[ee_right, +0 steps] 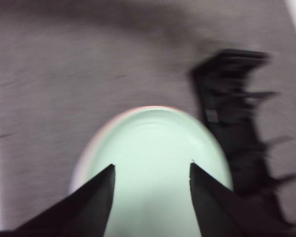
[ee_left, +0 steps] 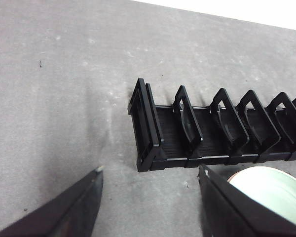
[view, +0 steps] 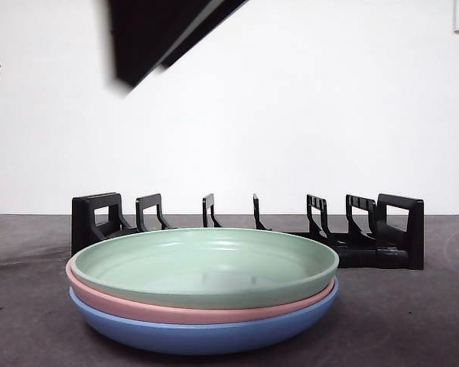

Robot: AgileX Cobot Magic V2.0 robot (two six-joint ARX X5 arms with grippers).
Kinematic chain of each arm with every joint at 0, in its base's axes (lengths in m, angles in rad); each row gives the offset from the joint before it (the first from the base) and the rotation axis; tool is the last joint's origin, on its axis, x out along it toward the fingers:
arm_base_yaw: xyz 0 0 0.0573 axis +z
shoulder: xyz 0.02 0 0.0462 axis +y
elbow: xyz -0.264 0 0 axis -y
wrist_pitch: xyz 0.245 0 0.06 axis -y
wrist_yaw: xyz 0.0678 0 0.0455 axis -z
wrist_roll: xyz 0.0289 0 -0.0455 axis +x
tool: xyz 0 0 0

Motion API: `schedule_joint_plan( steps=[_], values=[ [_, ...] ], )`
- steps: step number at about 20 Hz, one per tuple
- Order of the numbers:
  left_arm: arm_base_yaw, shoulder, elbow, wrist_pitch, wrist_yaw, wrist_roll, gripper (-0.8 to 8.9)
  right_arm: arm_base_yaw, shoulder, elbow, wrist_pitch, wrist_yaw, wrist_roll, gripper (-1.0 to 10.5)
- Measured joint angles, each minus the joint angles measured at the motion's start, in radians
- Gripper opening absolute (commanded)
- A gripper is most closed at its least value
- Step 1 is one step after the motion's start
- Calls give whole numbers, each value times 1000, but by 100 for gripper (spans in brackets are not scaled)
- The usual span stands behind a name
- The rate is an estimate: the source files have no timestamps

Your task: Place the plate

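Front view: a stack of three shallow round plates sits on the dark grey table [view: 413, 321], directly in front of the black plastic slotted dish rack [view: 367, 229]. The pale green plate [view: 203, 264] lies on top, nested in the pink plate [view: 138, 306], which rests in the blue plate [view: 199, 336] at the bottom. All three lie flat, rims nearly aligned. The rack runs across behind the stack, its upright dividers standing with open slots between them, none holding a plate. A big dark blurred arm shape hangs high above the rack's left half, well clear of the plates; this view does not show which arm it is. Bare tabletop lies to either side of the stack.

Left wrist view: the left gripper [ee_left: 150, 197] hovers over bare table just beside the end of the rack [ee_left: 217, 128], its jaws spread wide and holding nothing. The green plate's rim [ee_left: 271, 190] shows past one jaw, near the rack. Beyond the rack's end wall the table is open.

Right wrist view: the picture is blurred. The right gripper [ee_right: 152, 190] hangs above the green plate [ee_right: 153, 148], jaws wide apart and empty, with the plate's middle showing between them. The rack [ee_right: 237, 128] lies beside the plate; on the side away from the rack the table is open.
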Motion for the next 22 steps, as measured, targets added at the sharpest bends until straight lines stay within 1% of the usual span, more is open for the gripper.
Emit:
schedule_joint_plan(
  steps=[2, 3, 6, 7, 10, 12, 13, 14, 15, 16, 22],
  values=[
    [0, 0, 0, 1, 0, 0, 311, -130, -79, 0, -13, -23, -8, 206],
    [0, 0, 0, 1, 0, 0, 311, -207, -109, 0, -18, -51, -13, 206],
    [0, 0, 0, 12, 0, 0, 311, -480, -164, 0, -20, -187, -33, 207],
    [0, 0, 0, 20, 0, 0, 311, -586, -167, 0, -19, -244, -42, 207],
    [0, 0, 0, 72, 0, -1, 312, -851, -162, 0, -14, -369, -59, 207],
    [0, 0, 0, 109, 0, -10, 312, -982, -162, 0, 12, -417, -60, 231],
    [0, 0, 0, 129, 0, -14, 312, -1033, -162, 0, 19, -425, -60, 240],
    [0, 0, 0, 144, 0, -16, 265, -1076, -162, 0, 16, -441, -58, 228],
    [0, 0, 0, 149, 0, -16, 32, -1109, -162, 0, 8, -462, -55, 27],
    [0, 0, 0, 148, 4, -17, 6, -1130, -162, 0, 0, -469, -48, 26],
    [0, -1, 0, 130, 5, -19, 7, -1133, -163, 0, -18, -480, -8, 17]
  ],
)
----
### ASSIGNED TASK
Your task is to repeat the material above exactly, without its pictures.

### TASK SOLUTION
[ee_right, +0 steps] 
[ee_left, +0 steps] 
[view, +0 steps] 

Robot: AgileX Cobot Magic V2.0 robot (two six-joint ARX X5 arms with grippers).
Kinematic chain of each arm with every joint at 0, in its base's axes (lengths in m, angles in rad); each row gives the offset from the joint before it (the first from the base) and the rotation axis; tool is the last joint's origin, on its axis, x out along it toward the fingers:
arm_base_yaw: xyz 0 0 0.0573 axis +z
shoulder: xyz 0.02 0 0.0462 axis +y
elbow: xyz -0.264 0 0 axis -y
wrist_pitch: xyz 0.245 0 0.06 axis -y
wrist_yaw: xyz 0.0678 0 0.0455 axis -z
wrist_roll: xyz 0.0289 0 -0.0455 axis +x
tool: xyz 0 0 0

Motion API: `schedule_joint_plan( steps=[_], values=[ [_, ...] ], )`
- steps: step number at about 20 Hz, one per tuple
- Order of the numbers:
  left_arm: arm_base_yaw, shoulder, elbow, wrist_pitch, wrist_yaw, wrist_roll, gripper (-0.8 to 8.9)
  right_arm: arm_base_yaw, shoulder, elbow, wrist_pitch, wrist_yaw, wrist_roll, gripper (-1.0 to 10.5)
- Measured joint angles, each minus the joint angles measured at the motion's start, in radians
- Gripper opening absolute (commanded)
- A gripper is most closed at its least value
- Step 1 is one step after the motion's start
- Calls give whole numbers, each value times 1000, but by 100 for gripper (spans in brackets are not scaled)
- The usual span stands behind a name
- The rate is an estimate: the source files have no timestamps

Your task: Place the plate

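Front view: a stack of three shallow round plates sits on the dark grey table [view: 413, 321], directly in front of the black plastic slotted dish rack [view: 367, 229]. The pale green plate [view: 203, 264] lies on top, nested in the pink plate [view: 138, 306], which rests in the blue plate [view: 199, 336] at the bottom. All three lie flat, rims nearly aligned. The rack runs across behind the stack, its upright dividers standing with open slots between them, none holding a plate. A big dark blurred arm shape hangs high above the rack's left half, well clear of the plates; this view does not show which arm it is. Bare tabletop lies to either side of the stack.

Left wrist view: the left gripper [ee_left: 150, 197] hovers over bare table just beside the end of the rack [ee_left: 217, 128], its jaws spread wide and holding nothing. The green plate's rim [ee_left: 271, 190] shows past one jaw, near the rack. Beyond the rack's end wall the table is open.

Right wrist view: the picture is blurred. The right gripper [ee_right: 152, 190] hangs above the green plate [ee_right: 153, 148], jaws wide apart and empty, with the plate's middle showing between them. The rack [ee_right: 237, 128] lies beside the plate; on the side away from the rack the table is open.
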Motion for the next 22 steps, as measured, targets added at the sharpest bends until straight lines stay within 1% of the usual span, more is open for the gripper.
Emit:
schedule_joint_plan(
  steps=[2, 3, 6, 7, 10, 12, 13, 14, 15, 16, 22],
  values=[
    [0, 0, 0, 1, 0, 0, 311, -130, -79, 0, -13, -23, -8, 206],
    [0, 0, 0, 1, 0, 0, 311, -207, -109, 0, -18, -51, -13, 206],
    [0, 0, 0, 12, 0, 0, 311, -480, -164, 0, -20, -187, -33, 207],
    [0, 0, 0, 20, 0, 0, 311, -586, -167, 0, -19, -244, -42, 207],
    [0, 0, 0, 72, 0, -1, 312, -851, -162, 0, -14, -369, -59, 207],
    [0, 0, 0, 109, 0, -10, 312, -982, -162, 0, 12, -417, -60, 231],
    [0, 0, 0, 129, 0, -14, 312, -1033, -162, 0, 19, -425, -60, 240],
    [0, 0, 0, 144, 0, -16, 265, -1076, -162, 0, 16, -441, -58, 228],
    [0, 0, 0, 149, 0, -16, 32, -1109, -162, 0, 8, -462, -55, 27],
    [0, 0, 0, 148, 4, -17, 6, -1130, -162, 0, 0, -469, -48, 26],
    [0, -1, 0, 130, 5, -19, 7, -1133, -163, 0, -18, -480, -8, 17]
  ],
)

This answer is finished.